1. 1239545424_jin-roh.jpg Jin-Roh, la brigade des loups

Même si chacun pourra discuter de la véritable force du film, il me semble que personne ne pourra nier la pertinence de la bande originale de Jin-Roh. Essentiellement limitées à l'usage d'instrument à cordes, la composition d'Hajime Mizoguchi peut sembler très classique dans la forme et même si elle reste très académique elle séduit par sa volonté constante de créer une réelle dynamique mélodique. Ainsi, on se surprend à trouver dans la plupart des piste une forte charge dramatique face à laquelle on a du mal à rester indifférent. Qu'il s'agisse de la gravité de Gray Black, de l'émotion contenue de Blue Cloud, de la sensibilité de Fragrance Rain, ou bien encore de la fragilité que suggère Long Destiny ; chaque piste, aussi courte soit-elle, montre toute l'étendue et la richesse de cette composition qui sait se faire cohérente sans être monolithique.

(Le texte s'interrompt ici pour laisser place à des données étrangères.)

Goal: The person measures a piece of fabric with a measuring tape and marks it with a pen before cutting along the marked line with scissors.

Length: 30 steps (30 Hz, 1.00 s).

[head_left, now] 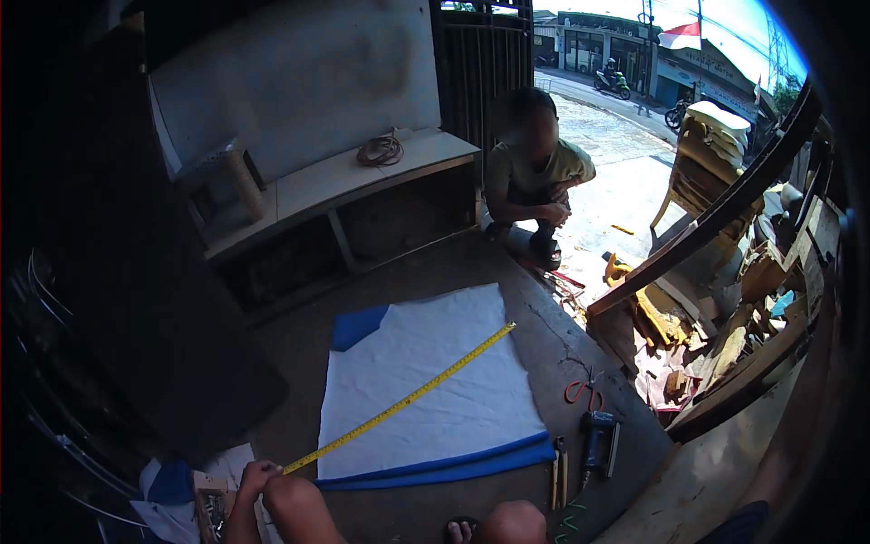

Et puis parfois Jin-Roh c'est aussi un début électrique avec son Opening Version, mais surtout un final d'anthologie, qui aiguise même l'intérêt de ceux qui surprennent cette musique sans pour autant avoir vu le film. Personnellement, Jin-Roh fait sûrement partie des dix bandes originales qui m'ont le plus marqué parmi toutes celles que j'ai eu l'occasion d'écouter. Bien plus que le film dont elle est tirée, cette bande-originale mérite incontestablement qu'on s'y intéresse.

2. 1239545530_o_brother_soundtrack.jpg O Brother

On retient rarement un film des frères Coen pour sa musique comme on peut le faire pourtant pour un film de Quentin Tarantino ou bien encore un film de Steven Spielberg. Eh bien ce O'Brother est l'exception qui confirme la règle. Excitante accumulation de vieilles chansons country qu'on garde sans cesse en tête comme le You're My Sunshine de Norman Blake, l'Angel Band des Stanley Brothers ou bien encore l'électrique I'm A Man Of Constant Sorrow chantés par les fameux Soggy Bottoms Boys. Mais cette bande originale sait se distinguer par ses merveilleux chants féminins comme l'entrainant Keep On The Sunny Side des Whites, ou bien même l'amusant In The Highways chantées par les petites surs Peasall (qu'Orange a d'ailleurs pillé pour une de ses pubs mensongères pourris en enfer Orange !) Mais ma préférence, parmi tous ces chants de nymphes, va de loin vers les deux pistes interprétées par Alison Krauss : d'un côté I'll Fly Away bien entrainant, et de l'autre l'envoutant chant des sirènes Down In The River To Pray. Bref, O'Brother est une B.O. d'autant plaisante qu'elle est assez riche et atypique. Un vrai bonheur qu'on écoute que, personnellement, j'aime écouter régulièrement.

 

3. 1239545693_mononoke.jpg Princesse Mononoke

On avait déjà évoqué les compositions de Joe Hisaishi pour les films de Takeshi Kitano, mais il est aussi et avant tout connu pour son travail avec Hayao Miyazaki. A ce titre, la bande originale qui a été composée pour Princesse Mononoke est peut-être la plus flamboyante et la plus accessible au public occidental que nous sommes. Mises à part quelques pistes typiquement « hisaishiesque » comme Kodamas, Princesse Mononoke occulte souvent les instruments à connotations orientales, Hisaishi jouant essentiellement la carte du lyrisme grandiloquent, mais avec succès. Toutes les pistes reprennent pour l'essentiel le thème principal, mais sur des tonalités différentes. The Journey To The West rappellerait presque une version zen de Braveheart avec ses flutes, ses violons et à quelques rares instants ses cornemuses. The Encounter, jouée à la harpe, est peut-être encore plus épurée et évasive que la piste citée précédemment. Mais la véritable version qui refile de grands frissons de par ses grandes envolées lyriques reste néanmoins The Legend Of Ashitaka Theme. Il faut que mises à ces pistes précitées, le reste de la composition est plus classique et captive moins l'attention (si ce n'est peut-être cette chanson de Mera Yoshikazu dont le timbre vocal est aussi surprenant qu'envoutant). Néanmoins, ne serait-ce pour les quelques perles qu'il contient, cette bande originale est un vrai régal à écouter à réécouter, que ce soit pendant ou indépendamment du film.